People are a trip. And I'm not sure I like it anymore.

I used to not pay much attention to the ebb and flow of my relationships because I took for granted that they would always be around. However, in the past few years, I've really noticed how my relationships with people have changed and how people I once felt close to I now am losing respect for which saddens me. Maybe it's the preggo hormones that are making me more sensitive or maybe it's just that I'm tired of people thinking it's okay to treat others poorly, like they are disposable.

I understand that not all relationships come in to your life for life but I guess that I've been fortunate that most of the people whom I would call "good friends" have been friends for 15 years or more. Considering my age, that's something for which I am very proud. I might not see or talk with those people every day as we once did but that's the beauty of good friends... you pick up where you left off. Good friends take you on your good days AND your bad days.

A few years ago I met a person that I thought would become a life long friend. We became close quickly. We had a lot in common and our families traveled the same circles. We enjoyed hanging out together and were planning outings frequently. However, there was a noticeable difference, a turning point if you will, in our friendship after one bad evening on my part. While the details to the night aren't as important as the fact that, in a moment of frustration, I was critical of a particular situation involving this friend. Honestly, I shouldn't have mentioned it but I was frustrated and felt it was appropriate to say. However, I would have let go after getting it off my chest but it seemed that I passed a point of no return and it was the cause for the change. I have no confirmation of this unfortunately because this friend slowly began to ignore me instead of confront the issue and deal with it like I would expect a good friend to do. I don't know why I was surprised because I have watched it happen with this person's other friends but somehow I was shocked. I watched as my invites were turned away for one reason or another and then discovered I was blown off for the new flavor of the month, the new"BFF." Then I watched as invites to events we would have otherwise been at the top of the guest list for suddenly were only extended to our mutual friends. It hurt more than I thought it would and I often debated calling her out on it but felt that it would put undue stress on some mutual parties which I didn't feel was fair so I ignored it which proved to be challenging since we are both regulars on Facebook. 
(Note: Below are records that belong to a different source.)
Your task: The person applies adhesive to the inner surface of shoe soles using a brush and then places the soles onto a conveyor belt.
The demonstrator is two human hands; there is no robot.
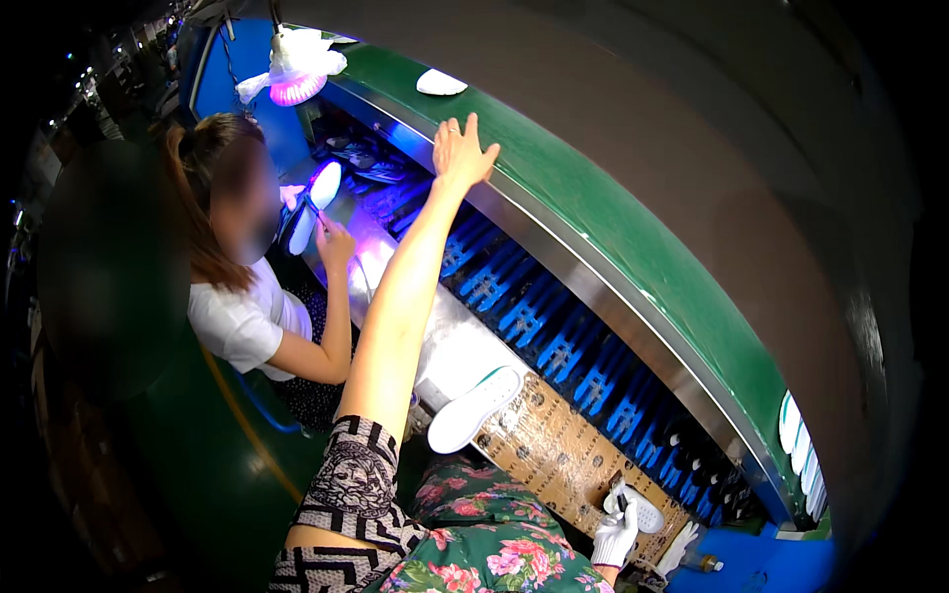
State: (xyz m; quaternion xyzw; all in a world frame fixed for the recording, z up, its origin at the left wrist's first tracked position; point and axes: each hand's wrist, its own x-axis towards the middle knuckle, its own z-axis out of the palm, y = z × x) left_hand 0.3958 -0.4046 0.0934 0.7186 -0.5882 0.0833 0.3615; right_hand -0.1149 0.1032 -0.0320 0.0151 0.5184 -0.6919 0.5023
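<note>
White sole lies on brown covering, small dark lettering and round marks repeating. Your gloved right hand, beside it, grips a dark tool, kind unclear. Your left hand spreads wide, empty, at the green belt.

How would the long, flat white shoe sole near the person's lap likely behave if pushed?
The long, flat white shoe sole lies flat, so it would probably slide rather than roll. The glossy brown covering under part of it may offer little grip. One end seems to overhang the silver metal bench, so a nudge that way might tip it off.
</note>
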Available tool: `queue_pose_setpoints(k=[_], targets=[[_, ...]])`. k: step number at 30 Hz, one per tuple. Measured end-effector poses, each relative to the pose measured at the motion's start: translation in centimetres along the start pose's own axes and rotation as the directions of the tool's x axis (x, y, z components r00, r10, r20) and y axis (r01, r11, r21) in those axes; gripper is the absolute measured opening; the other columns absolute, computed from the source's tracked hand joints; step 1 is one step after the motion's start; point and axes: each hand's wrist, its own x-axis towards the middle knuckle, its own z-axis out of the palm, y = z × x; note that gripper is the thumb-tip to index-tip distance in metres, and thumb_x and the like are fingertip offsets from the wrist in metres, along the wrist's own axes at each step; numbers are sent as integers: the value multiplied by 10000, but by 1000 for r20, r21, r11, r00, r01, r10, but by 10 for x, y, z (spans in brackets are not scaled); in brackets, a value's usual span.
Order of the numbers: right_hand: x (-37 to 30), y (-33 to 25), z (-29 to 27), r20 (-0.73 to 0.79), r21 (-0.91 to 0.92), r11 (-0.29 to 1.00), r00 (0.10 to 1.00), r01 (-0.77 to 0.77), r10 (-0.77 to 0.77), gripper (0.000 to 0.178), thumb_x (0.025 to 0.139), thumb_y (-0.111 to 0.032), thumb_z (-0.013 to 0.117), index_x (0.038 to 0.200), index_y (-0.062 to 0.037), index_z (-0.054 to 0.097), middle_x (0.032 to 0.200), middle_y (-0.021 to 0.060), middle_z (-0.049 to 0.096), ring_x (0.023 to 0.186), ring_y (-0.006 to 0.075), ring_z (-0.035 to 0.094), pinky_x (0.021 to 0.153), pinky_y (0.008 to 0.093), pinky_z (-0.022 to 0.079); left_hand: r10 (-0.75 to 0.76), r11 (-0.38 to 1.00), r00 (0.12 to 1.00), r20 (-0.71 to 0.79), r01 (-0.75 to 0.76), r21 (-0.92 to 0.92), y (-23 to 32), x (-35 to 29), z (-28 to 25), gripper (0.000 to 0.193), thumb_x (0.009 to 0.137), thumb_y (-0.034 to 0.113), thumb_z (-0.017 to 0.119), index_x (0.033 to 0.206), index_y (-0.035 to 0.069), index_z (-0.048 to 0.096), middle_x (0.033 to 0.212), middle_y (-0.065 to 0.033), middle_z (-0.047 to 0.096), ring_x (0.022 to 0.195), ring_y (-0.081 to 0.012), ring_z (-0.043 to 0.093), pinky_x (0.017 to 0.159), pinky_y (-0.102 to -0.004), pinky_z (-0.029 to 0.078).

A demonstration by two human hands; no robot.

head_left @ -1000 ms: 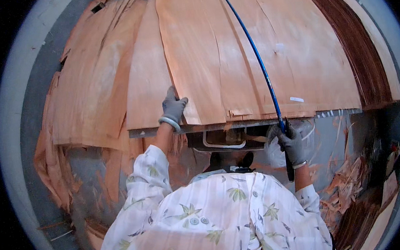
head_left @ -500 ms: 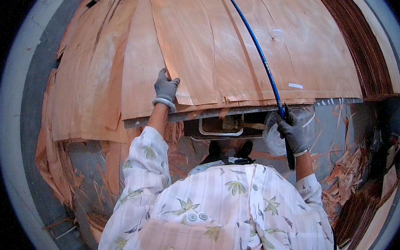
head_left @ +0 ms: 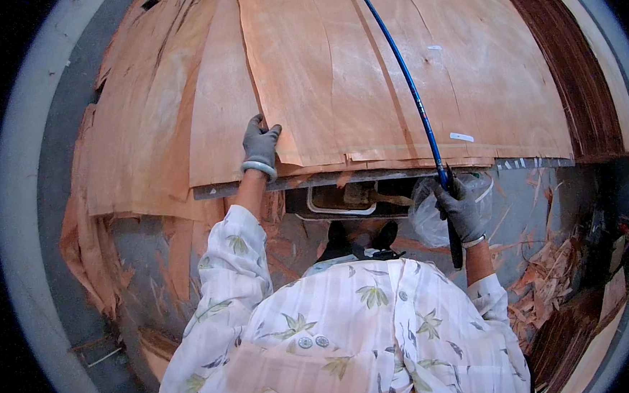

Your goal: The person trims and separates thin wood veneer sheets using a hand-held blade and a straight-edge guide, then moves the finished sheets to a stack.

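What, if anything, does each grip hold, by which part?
Right grip: the blue rod, by its black handle. Left grip: at a veneer sheet edge; whether holding, unclear.

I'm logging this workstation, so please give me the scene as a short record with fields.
Left: gloved left hand at the edge of a thin wood sheet
Right: gloved right hand closed around the dark handle of a blue pole
Pole direction: away from the person, above the sheets; contact unclear
Below the front edge: white-rimmed tray, brush with its handle pointing right
Right of tray: clear plastic bag
Floor, right: wood scraps
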Motion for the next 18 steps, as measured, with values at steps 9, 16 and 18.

I've watched similar situations unfold with friends and family members. It troubles me each time I see it. It is understood that relationships evolve and that not everyone is here to stay. Sometimes friendships aren't healthy or you are in them for the wrong reasons and you have to cut ties. My head understands that but then own up to that. Speak your peace and lay your cards on the table so there is no question of why things happened. It's the right thing to do even if it's hard to do because you might hurt someone's feelings. To be honest and not be a hypocrite, there are a few friendships that I have "cut loose" where I haven't explained to the other party my reasons for it because I didn't want to hurt their feelings even though they hurt mine--repeatedly in some cases. I'm working on speaking up and dealing with things when they happen to avoid this in the future but am hopefully that I won't have to do it too many more times because it is difficult every time.  

While this particular friendship has troubled me for some time I'm trying to come to terms with the fact that, unless this friend wants to address it, nothing will change and I need to let it go. I can't change people. I can only change how I deal with them. Tough to say but it's true. Letting go is probably one of the hardest things for me to do especially when there is a lack of closure. I've struggled with it since I was young. I can remember losing a "best friend" to another girl in 6th grade and how much it affected me. I always need to know why.  Over sensitive? Maybe. But in my book a good friend is like family and family is the most important thing.